— Exercise details —
Leave out the pictures and retype, exactly, the lines below from the line with "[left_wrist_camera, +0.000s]" up to and including the line with "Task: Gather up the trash", nothing more.

..............................

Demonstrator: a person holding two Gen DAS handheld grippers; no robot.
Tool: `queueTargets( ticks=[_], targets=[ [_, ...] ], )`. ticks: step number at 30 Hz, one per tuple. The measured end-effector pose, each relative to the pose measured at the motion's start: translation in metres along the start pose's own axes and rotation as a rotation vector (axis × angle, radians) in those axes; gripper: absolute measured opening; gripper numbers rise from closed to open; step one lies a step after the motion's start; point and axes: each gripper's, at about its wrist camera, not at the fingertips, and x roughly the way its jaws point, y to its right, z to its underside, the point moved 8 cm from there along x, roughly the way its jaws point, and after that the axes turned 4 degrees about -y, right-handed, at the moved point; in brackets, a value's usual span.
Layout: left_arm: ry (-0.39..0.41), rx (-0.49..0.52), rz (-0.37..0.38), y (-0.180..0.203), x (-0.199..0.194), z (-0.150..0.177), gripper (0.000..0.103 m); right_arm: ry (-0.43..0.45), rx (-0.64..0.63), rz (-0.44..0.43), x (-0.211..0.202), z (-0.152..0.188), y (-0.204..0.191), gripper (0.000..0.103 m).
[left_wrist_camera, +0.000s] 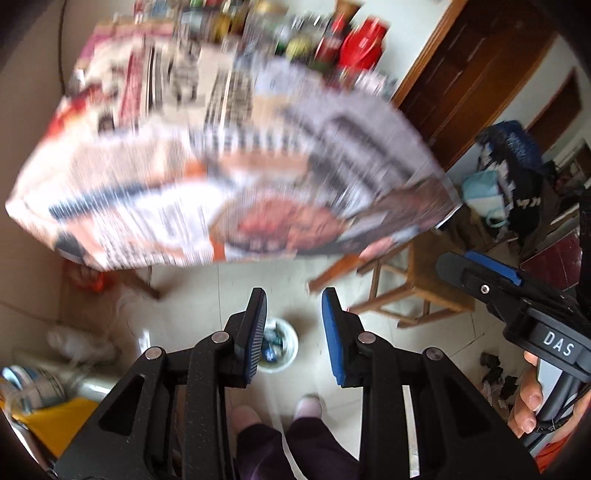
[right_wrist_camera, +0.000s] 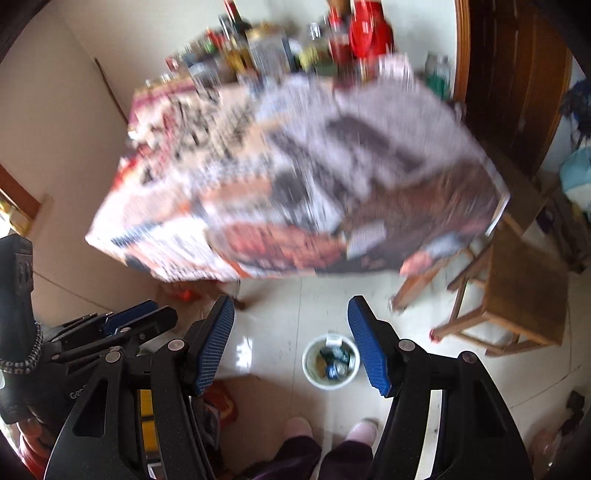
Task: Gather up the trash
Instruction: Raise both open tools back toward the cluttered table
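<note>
Two downward-looking fisheye views show a person standing on a pale tiled floor [right_wrist_camera: 280, 325], slippered feet at the bottom edge of each view.

The left tongs [left_wrist_camera: 293, 306] stand at a narrow gap with nothing between the blue pads. The right tongs [right_wrist_camera: 291, 317] stand wider apart, also empty.

The collected trash sits in a small white bucket [right_wrist_camera: 308, 363] on the floor, holding dark wrappers and scraps. The bucket lies below and ahead of both tongs, just in front of the feet. In the left view it [left_wrist_camera: 291, 341] shows partly behind the left finger [left_wrist_camera: 255, 328]. In the right view it sits near the right finger [right_wrist_camera: 369, 350], just inside the gap. Being round, it has no long axis. Both hands look about equally near; I cannot say which is closer.

Beyond, a bench [left_wrist_camera: 207, 173] covered in printed newspaper fills the upper half of each view, heavily blurred. No loose trash can be made out on it through the blur. Bottles and red containers [right_wrist_camera: 369, 33] crowd its far edge. A wooden stool [right_wrist_camera: 517, 295] stands to the right.

The coming move likely means going to the bench or floor for more litter.
</note>
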Motion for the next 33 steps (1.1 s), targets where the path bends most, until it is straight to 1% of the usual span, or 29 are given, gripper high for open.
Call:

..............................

— Answer box —
[left_wrist_camera, +0.000s] 
[right_wrist_camera, +0.000s] 
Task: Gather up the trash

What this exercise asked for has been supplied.